Pourquoi je n’arrive pas à quitter mon bourreau

Edit : je l'ai quitté. Mais cet article s'adresse à toutes les personnes qui se demandent "pourquoi est ce qu'elle ne le quitte pas?"

Je suis diplômée, master en science politique, j’ai toujours été de gauche, militante pour les droits des femmes. C’est dans le cadre de mon activité militante que j’ai rencontré mon homme : également militant, ouvertement bisexuel, militant à AIDES.

C’est lors d’une fête queer que notre idylle a commencé, il était en drag, reine de la nuit et bientôt roi de mon coeur.

Nous avons eu deux enfants ensemble, et notre histoire d’amour, vu de l’extérieur, semblait parfaite.

C’était une vraie histoire d’amour, je n’avais jamais autant aimé une personne jusqu’à le rencontrer, lui, et je crois que c’était réciproque.

Mais dans notre intimité, c’était moins … évident. il devait lutter contre ses démons intérieurs : il avait été abusé par un oncle étant petit, et venait d’une famille « violente », où les cris et les injures étaient le quotidien.

Difficile donc, de lui désapprendre ce mode de fonctionnement, difficile de lui apprendre que la base d’une relation saine est une relation non violente et bienveillante.


Je crois avoir essayé tous les outils possible pour faire sortir la violence de notre couple : la thérapie, la mise en place de règles de communication non violente, je lui ai fait lire des articles…


Pourtant, cela empire : des cris, on est passé aux insultes, et des insultes… aux coups.

Et me voilà, féministe déclarée, parfaitement consciente de la gravité de la situation, parfaitement consciente que jamais je ne laisserai une de mes amies dans une situation similaire, parfaitement conscience que je ne dois pas croire aux excuses et aux regrets … j’ai lu des dizaines de témoignages de femmes battues…. je sais que les regrets d’un homme violent ne sont que d’éphémères promesses, aussitôt prononcées et aussitôt oubliées.


Et pourtant, me voilà presque prisonnière de cette relation. Maintenant, plus que jamais, je comprends le vécu des femmes battues.


Cela commence insidieusement, d’abord, il t’insulte, mais ce n’est pas de sa faute, il a eu une dure journée, il encaisse beaucoup, sa dépression latente, il est nerveux, son enfance difficile.


Alors tu pardonnes… puis ça recommence, et il te dit que c’est sous le coup de la colère, que c’est pas ta faute, que c’est juste une mauvaise période, et que ses problèmes de dos le font terriblement souffrir.
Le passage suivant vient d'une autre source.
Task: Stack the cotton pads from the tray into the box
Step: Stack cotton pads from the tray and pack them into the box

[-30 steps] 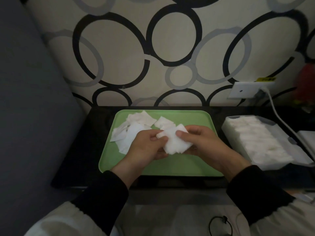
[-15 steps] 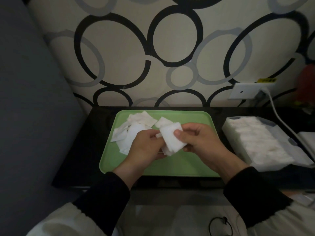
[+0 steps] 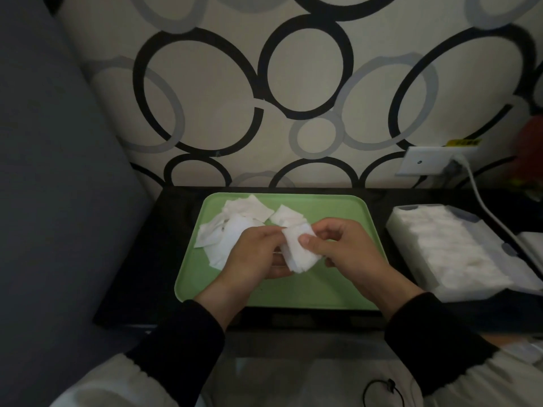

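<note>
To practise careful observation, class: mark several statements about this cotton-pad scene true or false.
1. The left hand and right hand hold a bundle of cotton pads above the tray. True.
2. The tray is blue. False: it is green.
3. The box stands right of the tray. True.
4. Nothing is left lying on the tray. False: loose pads lie at its far left.

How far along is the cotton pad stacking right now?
Done: the box on the right already holds rows of pads. In hand: the left hand and right hand grip a small bunch of pads above the green tray. Left: a loose pile lies at the tray's far left, waiting to go in.
</note>
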Demonstrator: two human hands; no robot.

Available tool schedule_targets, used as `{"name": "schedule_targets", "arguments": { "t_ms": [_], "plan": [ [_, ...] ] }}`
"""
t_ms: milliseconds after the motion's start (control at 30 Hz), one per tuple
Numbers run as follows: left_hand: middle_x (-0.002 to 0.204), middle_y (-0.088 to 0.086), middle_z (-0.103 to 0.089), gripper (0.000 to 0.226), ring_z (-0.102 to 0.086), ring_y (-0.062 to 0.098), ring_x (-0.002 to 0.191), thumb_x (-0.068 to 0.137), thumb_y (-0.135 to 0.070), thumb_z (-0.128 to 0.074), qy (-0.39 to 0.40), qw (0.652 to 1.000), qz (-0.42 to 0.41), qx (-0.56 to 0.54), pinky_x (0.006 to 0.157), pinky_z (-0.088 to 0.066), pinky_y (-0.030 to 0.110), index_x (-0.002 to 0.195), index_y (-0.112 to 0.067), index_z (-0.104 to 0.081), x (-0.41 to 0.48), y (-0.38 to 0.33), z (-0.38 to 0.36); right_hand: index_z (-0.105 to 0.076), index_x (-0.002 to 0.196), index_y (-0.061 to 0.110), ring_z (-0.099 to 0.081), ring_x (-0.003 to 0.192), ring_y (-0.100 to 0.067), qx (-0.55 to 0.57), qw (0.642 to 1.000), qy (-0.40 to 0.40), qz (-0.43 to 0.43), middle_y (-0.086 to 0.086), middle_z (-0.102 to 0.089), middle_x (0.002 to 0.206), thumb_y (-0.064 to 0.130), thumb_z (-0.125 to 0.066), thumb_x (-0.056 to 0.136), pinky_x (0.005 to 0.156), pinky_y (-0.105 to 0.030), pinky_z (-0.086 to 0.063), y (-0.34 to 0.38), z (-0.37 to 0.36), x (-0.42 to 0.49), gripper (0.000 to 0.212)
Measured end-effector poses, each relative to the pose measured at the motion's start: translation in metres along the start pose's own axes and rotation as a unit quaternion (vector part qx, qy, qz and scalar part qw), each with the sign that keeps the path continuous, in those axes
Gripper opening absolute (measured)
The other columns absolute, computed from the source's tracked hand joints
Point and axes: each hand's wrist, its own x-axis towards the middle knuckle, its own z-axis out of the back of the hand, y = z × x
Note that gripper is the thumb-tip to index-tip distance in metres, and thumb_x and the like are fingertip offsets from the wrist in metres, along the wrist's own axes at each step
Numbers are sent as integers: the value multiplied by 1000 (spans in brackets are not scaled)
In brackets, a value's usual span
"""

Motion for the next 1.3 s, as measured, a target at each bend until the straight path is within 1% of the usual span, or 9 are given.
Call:
{"name": "schedule_targets", "arguments": {
  "t_ms": [133,233,333,500,667,800,967,1167,1300],
  "plan": [
    [92,10,-77,19,-76,23,79,100,-30,-57,-16,1000,18,-14,63,-60,33,96,-16,-69,4,0,4,-69,87,-1,-55,59,-3,-2,1000,-7,11,-7,-63,77,12,-80,79,49,-10,-41,-2,-5,4,19],
    [90,4,-78,13,-75,18,86,87,-12,-74,2,999,-32,22,65,-60,28,99,-13,-70,4,6,10,-65,81,1,-50,61,-11,-4,1000,-12,6,-7,-57,71,17,-81,79,47,-12,-39,-4,-12,8,23],
    [91,0,-75,21,-72,20,86,88,-3,-71,-68,996,-40,33,67,-61,30,104,-16,-67,9,5,20,-64,81,2,-53,56,-10,-21,999,-46,-19,-4,-61,68,23,-69,91,47,-12,-40,-10,-11,19,24],
    [103,-3,-66,18,-63,17,93,91,-12,-66,-186,980,-47,54,76,-55,35,100,-27,-63,18,3,49,-70,88,18,-61,78,-10,-162,980,-116,-27,8,-67,83,15,-64,92,65,-23,-43,-31,1,42,8],
    [97,-4,-67,19,-63,15,89,90,-11,-67,-179,981,-52,58,71,-51,32,96,-29,-64,18,7,58,-67,89,21,-61,84,-14,-237,966,-104,7,8,-65,88,20,-69,89,68,-27,-44,-28,-7,50,2],
    [100,-3,-68,22,-64,16,91,89,-12,-68,-177,981,-44,61,70,-50,31,108,-24,-66,19,8,60,-64,85,24,-60,79,-12,-326,940,-95,-20,8,-63,85,51,-74,78,72,-34,-53,-22,-30,53,29],
    [96,-3,-67,17,-63,13,86,89,-11,-68,-171,982,-56,65,70,-48,30,96,-27,-65,18,6,63,-63,93,20,-60,88,-20,-399,911,-76,-66,2,-62,95,50,-77,74,77,-36,-53,-15,-42,56,38],
    [101,-3,-65,21,-63,16,90,90,-12,-68,-169,982,-55,57,67,-51,31,106,-23,-62,19,6,65,-64,77,18,-61,75,-15,-265,961,-57,-53,3,-65,79,18,-75,83,61,-25,-43,-10,-35,54,12],
    [109,-2,-66,32,-64,20,97,89,-14,-71,-169,983,-40,61,75,-55,36,117,-19,-58,20,6,61,-67,86,9,-65,74,-17,-140,987,-72,-37,-6,-70,84,14,-73,86,68,-31,-52,2,-18,49,7]
  ]
}}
Et un jour, il te met une claque, et là encore, tu lui dis que c’est finis, alors il te dit qu’il va se suicider si tu t’en vas, que c’est arrivé qu’une seule fois et que cela ne se reproduira plus jamais.

Puis vient le deuxième coup, un coup de pied, dans la poitrine, et là … et là j’écris ce témoignage.


Les raisons de sa colère? Toujours des broutilles, je me suis resservi du muesli, il l’a mal pris (croyant que je le narguais…), j’ai voulu lui emprunter son couteau et il l’a mal pris (croyant que je n’écoutais pas ce qu’il disait…), bref, la liste est longue.


Ma raison me dit de fuir, loin, vite, le plus loin possible. Mais mon coeur me dit qu’il y a toujours un espoir, que ce n’est que 2 coups, que tout n’est pas perdu, que je ne  peux pas abandonner tous nos projets, notre foyer, notre maison que l’on a mis si longtemps à construire, et dans laquelle je me suis autant investi, l’abandonner à ses démons.

C’est briser notre foyer, c’est rompre le lien entre lui et les enfants. Devoir leur expliquer : papa est violent, il tape maman. Tout briser.


Voilà, je suis à la croisée des chemins, et bêtement je me sens coupable de devoir quitter cet homme qui me bat, car je connais son histoire, car j’ai peur qu’il sombre.


Je faisais partie de celles qui disaient « au premier coup, je me casse », et me voilà fasse à mes propres contradictions.